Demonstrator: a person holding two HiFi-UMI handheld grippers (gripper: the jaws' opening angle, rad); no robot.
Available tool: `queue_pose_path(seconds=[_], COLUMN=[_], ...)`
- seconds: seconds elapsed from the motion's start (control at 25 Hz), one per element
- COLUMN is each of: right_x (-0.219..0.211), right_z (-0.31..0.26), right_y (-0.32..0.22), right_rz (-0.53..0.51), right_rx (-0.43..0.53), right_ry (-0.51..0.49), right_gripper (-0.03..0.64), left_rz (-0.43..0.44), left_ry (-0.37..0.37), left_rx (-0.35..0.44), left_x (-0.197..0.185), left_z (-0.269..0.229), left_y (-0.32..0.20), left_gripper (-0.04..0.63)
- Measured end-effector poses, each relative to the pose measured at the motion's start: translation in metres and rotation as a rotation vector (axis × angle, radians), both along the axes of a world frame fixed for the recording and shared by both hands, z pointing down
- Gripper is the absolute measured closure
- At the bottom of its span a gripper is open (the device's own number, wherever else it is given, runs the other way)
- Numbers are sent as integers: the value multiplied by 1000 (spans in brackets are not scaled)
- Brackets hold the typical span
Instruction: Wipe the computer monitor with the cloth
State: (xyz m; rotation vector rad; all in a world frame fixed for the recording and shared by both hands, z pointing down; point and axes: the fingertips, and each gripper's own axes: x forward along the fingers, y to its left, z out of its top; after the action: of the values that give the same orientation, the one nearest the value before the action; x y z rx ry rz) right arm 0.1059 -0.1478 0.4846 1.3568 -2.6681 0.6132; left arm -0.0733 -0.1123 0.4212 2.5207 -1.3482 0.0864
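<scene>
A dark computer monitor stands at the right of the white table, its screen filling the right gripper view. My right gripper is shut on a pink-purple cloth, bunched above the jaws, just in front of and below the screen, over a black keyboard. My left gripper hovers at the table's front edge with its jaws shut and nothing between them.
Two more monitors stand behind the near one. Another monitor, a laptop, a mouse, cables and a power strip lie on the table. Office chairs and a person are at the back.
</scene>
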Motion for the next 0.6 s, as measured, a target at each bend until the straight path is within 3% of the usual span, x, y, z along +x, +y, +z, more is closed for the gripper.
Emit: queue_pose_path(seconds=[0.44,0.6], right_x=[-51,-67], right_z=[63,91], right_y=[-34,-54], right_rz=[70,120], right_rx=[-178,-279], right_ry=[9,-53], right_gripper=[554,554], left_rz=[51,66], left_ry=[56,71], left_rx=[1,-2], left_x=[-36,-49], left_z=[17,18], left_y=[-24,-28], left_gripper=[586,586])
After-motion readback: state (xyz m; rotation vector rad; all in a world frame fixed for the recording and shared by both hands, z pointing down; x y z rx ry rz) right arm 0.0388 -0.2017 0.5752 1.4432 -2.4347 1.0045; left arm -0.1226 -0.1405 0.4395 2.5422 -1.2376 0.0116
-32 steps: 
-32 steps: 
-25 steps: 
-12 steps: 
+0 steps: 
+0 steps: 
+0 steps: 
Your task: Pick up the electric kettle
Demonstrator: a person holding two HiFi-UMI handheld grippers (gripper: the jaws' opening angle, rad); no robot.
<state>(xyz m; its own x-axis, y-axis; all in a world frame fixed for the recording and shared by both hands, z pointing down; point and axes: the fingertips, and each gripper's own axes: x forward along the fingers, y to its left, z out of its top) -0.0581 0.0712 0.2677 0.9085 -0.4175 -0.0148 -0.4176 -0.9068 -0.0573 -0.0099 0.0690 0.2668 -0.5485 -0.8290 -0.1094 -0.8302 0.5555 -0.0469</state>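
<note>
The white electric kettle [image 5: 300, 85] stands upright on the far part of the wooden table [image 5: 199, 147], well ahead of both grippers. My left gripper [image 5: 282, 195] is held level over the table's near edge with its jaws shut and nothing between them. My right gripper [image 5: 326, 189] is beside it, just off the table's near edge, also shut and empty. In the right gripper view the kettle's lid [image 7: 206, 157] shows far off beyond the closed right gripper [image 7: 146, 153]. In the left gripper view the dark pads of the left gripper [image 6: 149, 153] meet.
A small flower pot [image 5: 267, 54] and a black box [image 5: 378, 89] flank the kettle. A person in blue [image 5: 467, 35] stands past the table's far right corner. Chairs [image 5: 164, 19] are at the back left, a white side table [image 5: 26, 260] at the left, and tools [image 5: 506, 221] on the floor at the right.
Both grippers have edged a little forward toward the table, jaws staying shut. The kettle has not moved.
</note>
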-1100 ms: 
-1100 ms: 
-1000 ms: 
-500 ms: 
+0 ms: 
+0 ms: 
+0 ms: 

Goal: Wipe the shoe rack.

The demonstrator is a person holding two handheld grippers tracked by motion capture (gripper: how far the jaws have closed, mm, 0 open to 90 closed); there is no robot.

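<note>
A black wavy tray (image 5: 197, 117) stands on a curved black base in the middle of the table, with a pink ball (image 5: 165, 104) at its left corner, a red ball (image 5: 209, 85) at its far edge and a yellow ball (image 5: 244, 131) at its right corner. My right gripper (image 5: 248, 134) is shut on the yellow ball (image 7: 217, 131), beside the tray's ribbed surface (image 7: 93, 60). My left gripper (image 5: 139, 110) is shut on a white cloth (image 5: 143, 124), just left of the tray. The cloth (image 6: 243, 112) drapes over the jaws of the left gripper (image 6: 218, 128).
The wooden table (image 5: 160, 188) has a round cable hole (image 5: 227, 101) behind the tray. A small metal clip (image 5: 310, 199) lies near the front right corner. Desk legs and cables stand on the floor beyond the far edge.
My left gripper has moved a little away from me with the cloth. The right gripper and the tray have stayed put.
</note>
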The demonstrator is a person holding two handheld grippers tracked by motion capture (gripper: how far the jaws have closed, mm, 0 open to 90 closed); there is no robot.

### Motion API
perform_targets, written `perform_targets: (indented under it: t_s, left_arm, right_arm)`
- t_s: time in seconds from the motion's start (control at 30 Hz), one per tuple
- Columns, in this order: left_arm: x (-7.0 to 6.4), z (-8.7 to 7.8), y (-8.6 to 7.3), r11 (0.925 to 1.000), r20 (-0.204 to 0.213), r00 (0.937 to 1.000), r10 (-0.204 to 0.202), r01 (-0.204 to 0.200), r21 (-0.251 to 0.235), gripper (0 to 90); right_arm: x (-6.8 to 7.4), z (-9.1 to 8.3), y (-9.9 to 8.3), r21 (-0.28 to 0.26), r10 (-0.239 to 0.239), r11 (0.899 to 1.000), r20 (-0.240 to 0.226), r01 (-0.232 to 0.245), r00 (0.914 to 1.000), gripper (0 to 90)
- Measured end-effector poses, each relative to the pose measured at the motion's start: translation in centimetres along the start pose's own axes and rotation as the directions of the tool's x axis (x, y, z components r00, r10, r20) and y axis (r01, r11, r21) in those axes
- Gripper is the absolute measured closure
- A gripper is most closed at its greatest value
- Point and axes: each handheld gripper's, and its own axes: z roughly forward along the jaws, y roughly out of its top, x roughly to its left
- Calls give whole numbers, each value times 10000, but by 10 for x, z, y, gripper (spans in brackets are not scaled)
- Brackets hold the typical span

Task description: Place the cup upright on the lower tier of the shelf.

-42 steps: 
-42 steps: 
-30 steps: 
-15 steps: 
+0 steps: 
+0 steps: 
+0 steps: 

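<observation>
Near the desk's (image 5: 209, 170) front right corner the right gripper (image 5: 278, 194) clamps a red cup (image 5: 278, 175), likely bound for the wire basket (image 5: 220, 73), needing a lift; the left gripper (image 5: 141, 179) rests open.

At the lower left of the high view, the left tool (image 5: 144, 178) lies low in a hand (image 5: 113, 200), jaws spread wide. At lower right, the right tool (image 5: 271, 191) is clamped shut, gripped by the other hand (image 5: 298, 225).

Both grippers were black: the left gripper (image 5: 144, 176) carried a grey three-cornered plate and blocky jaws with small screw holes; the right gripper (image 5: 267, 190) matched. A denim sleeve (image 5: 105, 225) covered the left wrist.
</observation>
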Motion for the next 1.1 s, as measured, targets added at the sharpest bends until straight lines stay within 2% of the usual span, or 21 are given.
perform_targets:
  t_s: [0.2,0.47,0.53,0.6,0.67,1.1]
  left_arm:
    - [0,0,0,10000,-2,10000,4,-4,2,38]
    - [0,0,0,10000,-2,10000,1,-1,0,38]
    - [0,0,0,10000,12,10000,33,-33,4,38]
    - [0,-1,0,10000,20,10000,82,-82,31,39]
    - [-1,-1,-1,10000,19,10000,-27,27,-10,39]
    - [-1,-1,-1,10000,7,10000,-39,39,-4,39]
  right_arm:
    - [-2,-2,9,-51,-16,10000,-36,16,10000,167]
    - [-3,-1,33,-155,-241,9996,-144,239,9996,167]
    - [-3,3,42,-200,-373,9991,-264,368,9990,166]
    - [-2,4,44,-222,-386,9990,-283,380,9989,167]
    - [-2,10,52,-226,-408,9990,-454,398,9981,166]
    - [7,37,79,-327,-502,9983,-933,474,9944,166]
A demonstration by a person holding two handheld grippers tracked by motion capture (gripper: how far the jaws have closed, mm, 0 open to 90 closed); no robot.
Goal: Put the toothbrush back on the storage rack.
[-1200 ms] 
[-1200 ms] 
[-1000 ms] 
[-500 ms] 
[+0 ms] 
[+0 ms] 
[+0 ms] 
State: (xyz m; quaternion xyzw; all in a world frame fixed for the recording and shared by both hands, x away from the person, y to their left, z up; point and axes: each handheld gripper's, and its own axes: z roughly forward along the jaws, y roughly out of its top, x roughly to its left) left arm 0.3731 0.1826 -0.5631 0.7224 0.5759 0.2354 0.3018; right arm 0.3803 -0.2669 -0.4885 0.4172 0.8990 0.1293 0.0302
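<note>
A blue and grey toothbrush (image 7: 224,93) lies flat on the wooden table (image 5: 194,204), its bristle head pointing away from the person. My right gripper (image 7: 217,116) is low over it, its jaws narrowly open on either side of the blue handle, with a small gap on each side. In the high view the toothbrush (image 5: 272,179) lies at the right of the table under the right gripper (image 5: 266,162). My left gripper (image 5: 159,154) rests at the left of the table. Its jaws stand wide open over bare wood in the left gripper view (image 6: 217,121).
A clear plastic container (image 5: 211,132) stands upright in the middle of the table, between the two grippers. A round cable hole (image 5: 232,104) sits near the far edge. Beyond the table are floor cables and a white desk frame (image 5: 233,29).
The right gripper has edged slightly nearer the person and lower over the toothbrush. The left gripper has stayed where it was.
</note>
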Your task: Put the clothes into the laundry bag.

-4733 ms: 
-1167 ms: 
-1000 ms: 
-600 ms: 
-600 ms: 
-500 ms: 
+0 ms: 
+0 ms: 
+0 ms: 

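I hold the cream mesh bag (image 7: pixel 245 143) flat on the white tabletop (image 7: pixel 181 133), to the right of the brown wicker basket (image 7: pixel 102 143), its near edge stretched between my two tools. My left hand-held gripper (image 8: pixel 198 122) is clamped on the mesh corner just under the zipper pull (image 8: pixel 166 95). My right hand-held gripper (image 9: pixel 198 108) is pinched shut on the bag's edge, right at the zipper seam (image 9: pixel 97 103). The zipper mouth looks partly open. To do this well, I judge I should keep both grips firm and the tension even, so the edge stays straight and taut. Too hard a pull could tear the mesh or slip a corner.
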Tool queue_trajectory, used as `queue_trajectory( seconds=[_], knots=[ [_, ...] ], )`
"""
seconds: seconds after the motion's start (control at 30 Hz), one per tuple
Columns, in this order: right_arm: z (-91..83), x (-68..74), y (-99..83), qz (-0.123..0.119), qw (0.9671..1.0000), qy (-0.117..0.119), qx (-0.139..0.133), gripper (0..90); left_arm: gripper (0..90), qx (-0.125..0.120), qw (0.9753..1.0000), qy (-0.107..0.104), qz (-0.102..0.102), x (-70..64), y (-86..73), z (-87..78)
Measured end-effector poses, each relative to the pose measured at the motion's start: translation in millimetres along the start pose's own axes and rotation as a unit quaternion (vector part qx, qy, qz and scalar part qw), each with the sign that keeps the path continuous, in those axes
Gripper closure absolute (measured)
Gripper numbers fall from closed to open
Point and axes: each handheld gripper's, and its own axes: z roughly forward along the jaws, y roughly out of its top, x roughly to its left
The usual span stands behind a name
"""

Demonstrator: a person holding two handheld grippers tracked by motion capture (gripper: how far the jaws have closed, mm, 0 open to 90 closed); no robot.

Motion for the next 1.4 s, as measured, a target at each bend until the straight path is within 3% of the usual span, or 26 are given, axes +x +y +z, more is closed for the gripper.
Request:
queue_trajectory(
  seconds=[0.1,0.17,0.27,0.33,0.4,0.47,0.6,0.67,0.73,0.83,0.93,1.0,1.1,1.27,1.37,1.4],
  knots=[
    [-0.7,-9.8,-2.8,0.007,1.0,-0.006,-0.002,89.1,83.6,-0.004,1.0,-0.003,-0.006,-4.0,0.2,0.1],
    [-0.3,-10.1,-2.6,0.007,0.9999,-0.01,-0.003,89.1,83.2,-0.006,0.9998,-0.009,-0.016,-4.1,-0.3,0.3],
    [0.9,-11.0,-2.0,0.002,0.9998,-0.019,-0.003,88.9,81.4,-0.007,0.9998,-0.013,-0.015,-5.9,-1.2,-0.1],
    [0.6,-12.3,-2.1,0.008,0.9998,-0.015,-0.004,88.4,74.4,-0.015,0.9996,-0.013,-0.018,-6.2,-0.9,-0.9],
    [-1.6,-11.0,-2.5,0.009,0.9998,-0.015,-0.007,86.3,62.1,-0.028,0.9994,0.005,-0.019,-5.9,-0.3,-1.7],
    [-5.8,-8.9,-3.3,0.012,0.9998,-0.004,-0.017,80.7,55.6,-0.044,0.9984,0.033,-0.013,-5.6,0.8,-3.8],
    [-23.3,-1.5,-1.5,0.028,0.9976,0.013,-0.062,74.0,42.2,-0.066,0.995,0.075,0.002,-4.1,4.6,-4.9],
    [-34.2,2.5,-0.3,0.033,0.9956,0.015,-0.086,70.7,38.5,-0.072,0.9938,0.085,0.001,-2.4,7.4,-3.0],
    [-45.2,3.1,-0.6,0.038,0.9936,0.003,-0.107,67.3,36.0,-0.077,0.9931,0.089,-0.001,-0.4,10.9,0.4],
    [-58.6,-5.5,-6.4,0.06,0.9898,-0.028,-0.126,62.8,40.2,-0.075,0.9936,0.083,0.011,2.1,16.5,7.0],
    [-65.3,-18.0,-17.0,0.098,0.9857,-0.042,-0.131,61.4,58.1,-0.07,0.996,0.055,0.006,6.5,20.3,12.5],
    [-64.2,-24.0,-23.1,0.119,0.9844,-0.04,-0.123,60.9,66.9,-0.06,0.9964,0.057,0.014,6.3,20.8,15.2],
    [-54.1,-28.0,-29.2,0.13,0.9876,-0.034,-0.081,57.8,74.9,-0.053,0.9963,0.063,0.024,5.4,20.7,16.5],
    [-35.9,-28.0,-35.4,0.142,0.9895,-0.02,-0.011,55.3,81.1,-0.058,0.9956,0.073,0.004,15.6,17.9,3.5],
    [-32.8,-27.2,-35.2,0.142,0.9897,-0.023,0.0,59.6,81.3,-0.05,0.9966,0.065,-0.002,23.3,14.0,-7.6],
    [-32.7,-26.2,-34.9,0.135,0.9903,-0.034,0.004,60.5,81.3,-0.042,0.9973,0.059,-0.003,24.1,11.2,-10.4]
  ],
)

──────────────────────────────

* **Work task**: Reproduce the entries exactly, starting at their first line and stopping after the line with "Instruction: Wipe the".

* **Task result**:
Demonstrator: a person holding two HiFi-UMI handheld grippers (gripper: the jaws' opening angle, rad); no robot.
Available tool: `queue_pose_path(seconds=[_], COLUMN=[_], ...)`
- seconds: seconds elapsed from the motion's start (control at 25 Hz), one per element
- COLUMN is each of: right_x (-0.219..0.211), right_z (-0.31..0.26), right_y (-0.32..0.22), right_rz (-0.53..0.51), right_rx (-0.43..0.53), right_ry (-0.51..0.49), right_gripper (-0.03..0.64), left_rz (-0.43..0.44), left_ry (-0.37..0.37), left_rx (-0.35..0.44), left_x (-0.197..0.185), left_z (-0.269..0.229), left_y (-0.32..0.20), left_gripper (-0.04..0.63)
- Measured end-effector poses, each relative to the pose measured at the motion's start: translation in metres and rotation as a rotation vector (axis × angle, radians), both along the axes of a world frame fixed for the recording and shared by both hands, z pointing down
- Gripper is the absolute measured closure
- At the bottom of its span a gripper is open (the device's own number, wherever else it is given, runs the other way)
- Numbers are sent as integers: the value multiplied by 1000 (spans in brackets are not scaled)
- Brackets hold the typical span
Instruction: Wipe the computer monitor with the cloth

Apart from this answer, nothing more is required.